Assignment: Quote exactly the lines spanning from the top of the data below to the line that contains "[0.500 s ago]", including both.

Information given:
- - -

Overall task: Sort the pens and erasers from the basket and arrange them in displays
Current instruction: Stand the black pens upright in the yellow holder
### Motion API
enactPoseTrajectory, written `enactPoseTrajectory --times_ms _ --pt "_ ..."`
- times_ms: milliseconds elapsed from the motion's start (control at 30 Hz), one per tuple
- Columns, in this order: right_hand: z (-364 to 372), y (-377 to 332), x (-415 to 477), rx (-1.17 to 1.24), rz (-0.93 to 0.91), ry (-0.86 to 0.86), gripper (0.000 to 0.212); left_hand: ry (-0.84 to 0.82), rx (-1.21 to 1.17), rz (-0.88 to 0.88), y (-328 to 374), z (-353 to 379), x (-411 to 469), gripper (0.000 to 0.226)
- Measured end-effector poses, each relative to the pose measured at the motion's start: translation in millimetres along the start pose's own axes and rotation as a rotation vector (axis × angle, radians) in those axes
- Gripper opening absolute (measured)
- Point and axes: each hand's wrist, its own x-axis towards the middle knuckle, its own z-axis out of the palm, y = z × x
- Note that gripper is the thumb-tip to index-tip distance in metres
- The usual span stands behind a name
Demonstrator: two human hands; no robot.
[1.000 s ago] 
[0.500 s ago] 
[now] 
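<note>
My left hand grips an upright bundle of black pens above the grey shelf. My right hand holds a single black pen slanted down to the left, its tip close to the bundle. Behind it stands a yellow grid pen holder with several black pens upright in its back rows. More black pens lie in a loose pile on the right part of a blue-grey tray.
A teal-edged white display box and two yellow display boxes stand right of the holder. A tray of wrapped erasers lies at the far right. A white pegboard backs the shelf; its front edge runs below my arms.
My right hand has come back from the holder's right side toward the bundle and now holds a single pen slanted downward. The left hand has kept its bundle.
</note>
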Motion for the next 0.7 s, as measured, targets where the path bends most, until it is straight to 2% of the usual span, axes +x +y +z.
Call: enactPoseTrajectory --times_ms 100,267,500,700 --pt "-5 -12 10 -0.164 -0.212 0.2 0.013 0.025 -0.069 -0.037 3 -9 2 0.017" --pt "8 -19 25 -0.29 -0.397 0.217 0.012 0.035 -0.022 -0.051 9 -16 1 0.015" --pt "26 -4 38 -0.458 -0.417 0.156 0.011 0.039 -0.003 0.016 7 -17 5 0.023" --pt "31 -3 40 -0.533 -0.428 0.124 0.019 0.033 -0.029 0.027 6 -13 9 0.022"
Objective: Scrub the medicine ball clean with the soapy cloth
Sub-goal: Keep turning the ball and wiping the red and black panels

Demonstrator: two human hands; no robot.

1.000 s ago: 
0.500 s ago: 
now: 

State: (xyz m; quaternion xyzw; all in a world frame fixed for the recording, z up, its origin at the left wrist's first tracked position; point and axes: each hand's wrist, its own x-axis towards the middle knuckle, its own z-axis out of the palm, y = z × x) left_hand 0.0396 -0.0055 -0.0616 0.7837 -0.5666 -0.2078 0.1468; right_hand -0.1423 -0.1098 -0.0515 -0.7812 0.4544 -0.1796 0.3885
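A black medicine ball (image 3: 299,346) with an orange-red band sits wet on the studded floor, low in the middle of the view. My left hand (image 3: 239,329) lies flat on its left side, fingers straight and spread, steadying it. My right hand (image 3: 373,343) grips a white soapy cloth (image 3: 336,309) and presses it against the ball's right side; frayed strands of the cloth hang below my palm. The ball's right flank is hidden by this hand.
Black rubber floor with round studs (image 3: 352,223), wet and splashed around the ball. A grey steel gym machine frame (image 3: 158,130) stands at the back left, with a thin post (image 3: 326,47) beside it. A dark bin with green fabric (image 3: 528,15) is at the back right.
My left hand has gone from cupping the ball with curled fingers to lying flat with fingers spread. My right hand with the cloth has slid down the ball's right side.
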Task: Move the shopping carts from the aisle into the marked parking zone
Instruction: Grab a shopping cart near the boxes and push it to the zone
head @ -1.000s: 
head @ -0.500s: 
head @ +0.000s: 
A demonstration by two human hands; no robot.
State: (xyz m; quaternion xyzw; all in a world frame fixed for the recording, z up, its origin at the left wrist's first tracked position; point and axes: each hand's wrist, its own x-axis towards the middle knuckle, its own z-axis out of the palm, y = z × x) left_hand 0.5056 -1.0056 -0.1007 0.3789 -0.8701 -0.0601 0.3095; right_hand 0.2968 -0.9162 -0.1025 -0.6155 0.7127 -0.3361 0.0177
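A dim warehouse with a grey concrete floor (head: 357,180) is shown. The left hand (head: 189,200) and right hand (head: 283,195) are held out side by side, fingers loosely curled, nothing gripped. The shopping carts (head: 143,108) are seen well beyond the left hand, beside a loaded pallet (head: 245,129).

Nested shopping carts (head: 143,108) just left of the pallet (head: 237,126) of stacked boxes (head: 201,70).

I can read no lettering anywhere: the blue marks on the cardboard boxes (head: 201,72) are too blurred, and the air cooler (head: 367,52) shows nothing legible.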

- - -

Answer space:
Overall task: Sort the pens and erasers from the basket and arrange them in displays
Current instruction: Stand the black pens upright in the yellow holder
### Motion API
enactPoseTrajectory, written `enactPoseTrajectory --times_ms _ --pt "_ ..."`
- times_ms: milliseconds elapsed from the motion's start (control at 30 Hz), one per tuple
- Columns, in this order: right_hand: z (-364 to 372), y (-377 to 332), x (-415 to 477), rx (-1.17 to 1.24), rz (-0.93 to 0.91), ry (-0.86 to 0.86), gripper (0.000 to 0.212); left_hand: ry (-0.84 to 0.82), rx (-1.21 to 1.17), rz (-0.88 to 0.88), y (-328 to 374), z (-353 to 379), x (-411 to 469), gripper (0.000 to 0.226)
- Measured end-effector poses, each relative to the pose measured at the motion's start: translation in millimetres along the start pose's own axes and rotation as a rotation vector (axis × angle, radians) in those axes
- Gripper opening absolute (measured)
- Point and axes: each hand's wrist, its own x-axis towards the middle knuckle, its own z-axis out of the palm, y = z × x
- Note that gripper is the thumb-tip to index-tip distance in metres
- The usual span stands behind a name
Demonstrator: two human hands; no robot.
[1.000 s ago] 
[0.500 s ago] 

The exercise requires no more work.